* [EXERCISE DIRECTIONS]: For each line below that holds "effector", return the line as it stands.

* [DATA PROVIDED]:
........

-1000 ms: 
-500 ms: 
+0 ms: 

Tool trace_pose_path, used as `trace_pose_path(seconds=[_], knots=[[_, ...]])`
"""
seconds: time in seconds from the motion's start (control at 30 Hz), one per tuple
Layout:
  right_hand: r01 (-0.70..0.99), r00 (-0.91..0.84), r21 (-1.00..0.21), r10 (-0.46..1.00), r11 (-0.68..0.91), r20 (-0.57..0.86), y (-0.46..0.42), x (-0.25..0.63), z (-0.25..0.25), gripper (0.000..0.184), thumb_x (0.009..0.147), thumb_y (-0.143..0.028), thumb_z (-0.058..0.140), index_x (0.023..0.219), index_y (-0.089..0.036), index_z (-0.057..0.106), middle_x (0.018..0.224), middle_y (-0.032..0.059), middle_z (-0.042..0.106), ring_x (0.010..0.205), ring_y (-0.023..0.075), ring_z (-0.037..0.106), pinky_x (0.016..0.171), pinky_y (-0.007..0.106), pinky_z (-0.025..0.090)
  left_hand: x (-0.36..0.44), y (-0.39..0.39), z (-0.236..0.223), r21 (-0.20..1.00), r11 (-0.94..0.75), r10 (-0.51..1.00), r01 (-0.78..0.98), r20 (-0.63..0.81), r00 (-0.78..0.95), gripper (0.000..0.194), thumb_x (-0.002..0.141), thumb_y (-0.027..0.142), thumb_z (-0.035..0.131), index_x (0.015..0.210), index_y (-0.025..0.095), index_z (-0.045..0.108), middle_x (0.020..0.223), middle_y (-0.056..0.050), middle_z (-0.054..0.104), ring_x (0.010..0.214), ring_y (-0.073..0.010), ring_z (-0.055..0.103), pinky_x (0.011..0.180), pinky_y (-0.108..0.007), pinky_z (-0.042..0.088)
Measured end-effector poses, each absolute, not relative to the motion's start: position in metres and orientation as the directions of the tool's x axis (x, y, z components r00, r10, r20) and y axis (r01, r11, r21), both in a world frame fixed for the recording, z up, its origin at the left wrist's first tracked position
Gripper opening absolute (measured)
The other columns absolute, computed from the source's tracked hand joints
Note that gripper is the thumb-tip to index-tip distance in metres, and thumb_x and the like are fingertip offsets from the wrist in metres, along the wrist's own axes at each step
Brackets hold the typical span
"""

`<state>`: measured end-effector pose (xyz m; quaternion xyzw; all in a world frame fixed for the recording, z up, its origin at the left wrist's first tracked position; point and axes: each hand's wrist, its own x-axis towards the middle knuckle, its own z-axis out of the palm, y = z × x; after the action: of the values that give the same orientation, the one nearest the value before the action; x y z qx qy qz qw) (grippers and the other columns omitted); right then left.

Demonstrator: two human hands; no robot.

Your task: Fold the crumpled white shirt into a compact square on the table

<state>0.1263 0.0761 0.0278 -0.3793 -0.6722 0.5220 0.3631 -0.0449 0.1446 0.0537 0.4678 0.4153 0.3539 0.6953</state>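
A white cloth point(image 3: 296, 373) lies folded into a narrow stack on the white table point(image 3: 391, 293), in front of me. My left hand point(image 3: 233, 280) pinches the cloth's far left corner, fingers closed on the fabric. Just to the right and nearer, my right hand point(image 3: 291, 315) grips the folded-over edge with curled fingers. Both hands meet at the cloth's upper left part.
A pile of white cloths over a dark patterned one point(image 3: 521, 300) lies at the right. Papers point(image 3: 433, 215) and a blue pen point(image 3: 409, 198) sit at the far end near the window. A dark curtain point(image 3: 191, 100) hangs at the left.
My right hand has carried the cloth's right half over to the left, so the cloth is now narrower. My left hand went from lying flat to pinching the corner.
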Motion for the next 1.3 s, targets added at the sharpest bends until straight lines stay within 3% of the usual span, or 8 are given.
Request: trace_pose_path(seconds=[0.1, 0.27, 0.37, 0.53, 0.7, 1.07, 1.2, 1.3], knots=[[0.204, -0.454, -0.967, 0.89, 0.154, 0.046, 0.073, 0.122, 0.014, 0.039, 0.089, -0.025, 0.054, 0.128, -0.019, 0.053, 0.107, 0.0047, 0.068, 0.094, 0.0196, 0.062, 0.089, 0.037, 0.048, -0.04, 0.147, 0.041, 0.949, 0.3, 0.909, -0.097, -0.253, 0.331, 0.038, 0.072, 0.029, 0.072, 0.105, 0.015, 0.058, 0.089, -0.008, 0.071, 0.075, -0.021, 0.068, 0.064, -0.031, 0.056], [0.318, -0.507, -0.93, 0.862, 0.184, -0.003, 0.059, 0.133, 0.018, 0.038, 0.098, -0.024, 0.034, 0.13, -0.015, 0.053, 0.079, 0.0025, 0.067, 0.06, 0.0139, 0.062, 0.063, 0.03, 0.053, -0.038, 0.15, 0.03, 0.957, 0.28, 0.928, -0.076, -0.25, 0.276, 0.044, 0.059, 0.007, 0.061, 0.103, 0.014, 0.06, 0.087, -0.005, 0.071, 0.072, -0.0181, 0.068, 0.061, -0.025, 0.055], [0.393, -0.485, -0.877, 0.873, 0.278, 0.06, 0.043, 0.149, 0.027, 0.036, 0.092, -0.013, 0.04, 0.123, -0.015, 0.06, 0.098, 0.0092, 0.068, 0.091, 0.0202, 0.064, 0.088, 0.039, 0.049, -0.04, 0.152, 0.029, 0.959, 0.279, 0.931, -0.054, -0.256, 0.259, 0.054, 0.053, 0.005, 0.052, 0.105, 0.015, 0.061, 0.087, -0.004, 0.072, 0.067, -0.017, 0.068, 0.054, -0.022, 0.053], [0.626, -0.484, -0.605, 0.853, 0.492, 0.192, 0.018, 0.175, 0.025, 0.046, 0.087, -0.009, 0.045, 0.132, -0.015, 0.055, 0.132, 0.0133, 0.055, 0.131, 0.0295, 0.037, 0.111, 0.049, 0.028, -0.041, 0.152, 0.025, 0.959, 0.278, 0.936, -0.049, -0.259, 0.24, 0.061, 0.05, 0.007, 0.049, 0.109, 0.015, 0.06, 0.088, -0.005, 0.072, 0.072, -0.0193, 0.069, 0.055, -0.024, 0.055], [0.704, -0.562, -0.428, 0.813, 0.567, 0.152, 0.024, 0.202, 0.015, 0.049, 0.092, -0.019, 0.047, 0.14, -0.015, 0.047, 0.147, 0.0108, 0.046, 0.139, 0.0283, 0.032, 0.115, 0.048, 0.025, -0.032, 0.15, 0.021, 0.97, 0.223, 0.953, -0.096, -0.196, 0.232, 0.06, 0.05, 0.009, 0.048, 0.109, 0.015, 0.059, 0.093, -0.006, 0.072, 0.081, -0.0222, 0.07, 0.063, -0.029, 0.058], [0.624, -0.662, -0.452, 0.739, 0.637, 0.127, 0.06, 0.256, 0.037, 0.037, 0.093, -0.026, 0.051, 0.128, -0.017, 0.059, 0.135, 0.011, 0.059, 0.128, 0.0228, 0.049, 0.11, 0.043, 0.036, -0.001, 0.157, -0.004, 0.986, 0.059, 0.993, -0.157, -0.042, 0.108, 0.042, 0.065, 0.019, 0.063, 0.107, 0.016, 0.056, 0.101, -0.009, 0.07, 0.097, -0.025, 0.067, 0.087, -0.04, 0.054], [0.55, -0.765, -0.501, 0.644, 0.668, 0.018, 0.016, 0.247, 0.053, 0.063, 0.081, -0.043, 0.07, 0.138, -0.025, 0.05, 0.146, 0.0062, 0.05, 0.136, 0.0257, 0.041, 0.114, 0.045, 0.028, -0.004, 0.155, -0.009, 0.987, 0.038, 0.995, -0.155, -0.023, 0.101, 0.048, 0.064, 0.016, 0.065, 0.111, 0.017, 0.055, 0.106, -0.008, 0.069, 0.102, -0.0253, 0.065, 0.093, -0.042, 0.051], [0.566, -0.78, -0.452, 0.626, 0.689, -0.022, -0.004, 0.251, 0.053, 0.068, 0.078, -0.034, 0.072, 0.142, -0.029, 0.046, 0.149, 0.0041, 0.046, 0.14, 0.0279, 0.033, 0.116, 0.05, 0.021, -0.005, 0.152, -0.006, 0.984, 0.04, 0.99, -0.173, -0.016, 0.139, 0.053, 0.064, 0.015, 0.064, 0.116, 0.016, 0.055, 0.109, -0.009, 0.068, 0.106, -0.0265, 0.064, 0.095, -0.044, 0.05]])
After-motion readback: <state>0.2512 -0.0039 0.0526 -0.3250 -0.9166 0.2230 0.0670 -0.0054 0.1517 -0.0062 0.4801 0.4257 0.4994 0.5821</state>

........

* [OUTPUT FOR THIS EXERCISE]:
Measured end-effector poses, each absolute, not relative to the motion's start: position in metres and orientation as the directions of the tool's x axis (x, y, z components r00, r10, r20) and y axis (r01, r11, r21), both in a world frame fixed for the recording, z up, its origin at the left wrist's first tracked position
`<state>`: measured end-effector pose (xyz m; quaternion xyzw; all in a world frame fixed for the recording, z up, its origin at the left wrist's first tracked position; point and axes: each hand's wrist, its own x-axis towards the middle knuckle, its own z-axis out of the palm, y = z × x; after the action: of the values that give the same orientation, the one nearest the value before the action; x y z qx qy qz qw) (grippers and the other columns omitted); right then left.

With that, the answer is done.